Le surlendemain de la diffusion de cette émission, le journaliste demande à son ami Ahmed Charai de lui réserver trois chambres au Sofitel de Marrakech pour venir passer les fêtes de fin d’année en famille. Dans ce message, transféré par Charai à son contact à la DGED, Vincent Hervouët se félicite d’avoir eu « au moins quatre appels de différents services de mon cher gouvernement (…) au sujet de la vidéo, c’est pas mal ! » Et d’ajouter : « Par contre la direction du Polisario a envoyé hier soir une lettre au Président de la chaîne, protestant contre ce qu’ils ont appelé « l’amalgame » entre AQMI et le front Polisario, ils veulent un droit de réponse, mon œil !!! ».

Le même ton goguenard est employé dans les échanges entre Vincent Hervouët et Ahmed Charai en avril 2010. Il s’agit cette fois de monter en épingle, pour faire du tort au pouvoir algérien semble-t-il, la proclamation à Paris d’un gouvernement en exil par le Mouvement pour l’autonomie de la Kabylie (MAK).
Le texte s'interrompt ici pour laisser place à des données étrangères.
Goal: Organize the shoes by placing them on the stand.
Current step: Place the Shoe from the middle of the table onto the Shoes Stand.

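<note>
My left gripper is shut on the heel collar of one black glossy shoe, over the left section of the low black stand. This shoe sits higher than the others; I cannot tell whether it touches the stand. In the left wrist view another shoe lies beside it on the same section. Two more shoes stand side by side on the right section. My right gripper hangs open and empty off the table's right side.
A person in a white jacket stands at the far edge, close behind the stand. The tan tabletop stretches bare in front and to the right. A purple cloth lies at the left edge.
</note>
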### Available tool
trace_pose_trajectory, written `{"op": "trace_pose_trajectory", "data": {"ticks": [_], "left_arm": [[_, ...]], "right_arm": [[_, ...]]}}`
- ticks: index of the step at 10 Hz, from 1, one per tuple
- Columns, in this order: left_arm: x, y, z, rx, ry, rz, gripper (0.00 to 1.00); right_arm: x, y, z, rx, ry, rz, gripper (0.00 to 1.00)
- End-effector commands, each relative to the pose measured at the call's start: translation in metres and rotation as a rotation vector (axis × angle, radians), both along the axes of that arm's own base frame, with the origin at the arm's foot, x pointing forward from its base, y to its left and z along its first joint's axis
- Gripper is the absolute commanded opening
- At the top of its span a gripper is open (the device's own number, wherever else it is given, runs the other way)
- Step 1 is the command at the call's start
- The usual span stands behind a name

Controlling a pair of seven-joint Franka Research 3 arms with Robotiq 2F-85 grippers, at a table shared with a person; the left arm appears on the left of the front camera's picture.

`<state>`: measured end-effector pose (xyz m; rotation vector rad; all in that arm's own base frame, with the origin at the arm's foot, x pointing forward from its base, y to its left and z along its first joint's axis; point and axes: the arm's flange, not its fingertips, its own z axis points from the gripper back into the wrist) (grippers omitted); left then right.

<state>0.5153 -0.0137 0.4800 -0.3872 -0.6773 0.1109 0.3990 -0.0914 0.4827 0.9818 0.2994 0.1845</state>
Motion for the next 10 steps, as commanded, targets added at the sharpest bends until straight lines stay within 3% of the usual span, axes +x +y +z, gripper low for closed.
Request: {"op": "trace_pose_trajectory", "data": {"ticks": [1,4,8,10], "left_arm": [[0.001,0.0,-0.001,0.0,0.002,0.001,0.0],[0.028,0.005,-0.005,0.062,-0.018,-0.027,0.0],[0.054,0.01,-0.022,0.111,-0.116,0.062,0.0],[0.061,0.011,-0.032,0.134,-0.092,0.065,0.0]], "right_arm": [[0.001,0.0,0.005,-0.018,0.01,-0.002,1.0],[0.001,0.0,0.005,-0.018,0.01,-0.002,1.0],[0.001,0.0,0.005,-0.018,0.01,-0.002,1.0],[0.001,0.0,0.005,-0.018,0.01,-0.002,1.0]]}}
Le journaliste explique avoir eu un peu de mal à rendre crédible son sujet. Il a fallu, écrit-il, le bâtir avec des images « de (petites) manifestations », « dénichées (…) en payant au prix fort ! ».Hervouët explique ensuite qu’après une vive réaction du ministre algérien des affaires étrangères, il a dû passer « une heure avec le Big Boss pour le convaincre du sérieux du MAK ».

Dans cette affaire, le journaliste français joue aussi un rôle de communicant du royaume marocain. Il aide Ahmed Charai à médiatiser la conférence de presse du MAK à Paris. Charai semble en être l’organisateur. Dans un courriel du 20 avril, il dit avoir contacté lui-même les journalistes habituels. « Il faut envoyer les invitations », demande-t-il à son contact. Ahmed Charai explique à son contact du service de renseignement qu’Hervouët, alors président de l’association de la presse diplomatique, a appelé le chef du service politique de l’AFP.

OLIVIER QUARANTE

1Le mystérieux twitteur est sans doute un fan de ballon rond : il a pris comme identité fictive le nom du sélectionneur de l’équipe nationale de football galloise.

2On peut lire un exemple du type d’analyse dont Ahmed Charai gratifie les thinks thanks et les médias internationaux ici.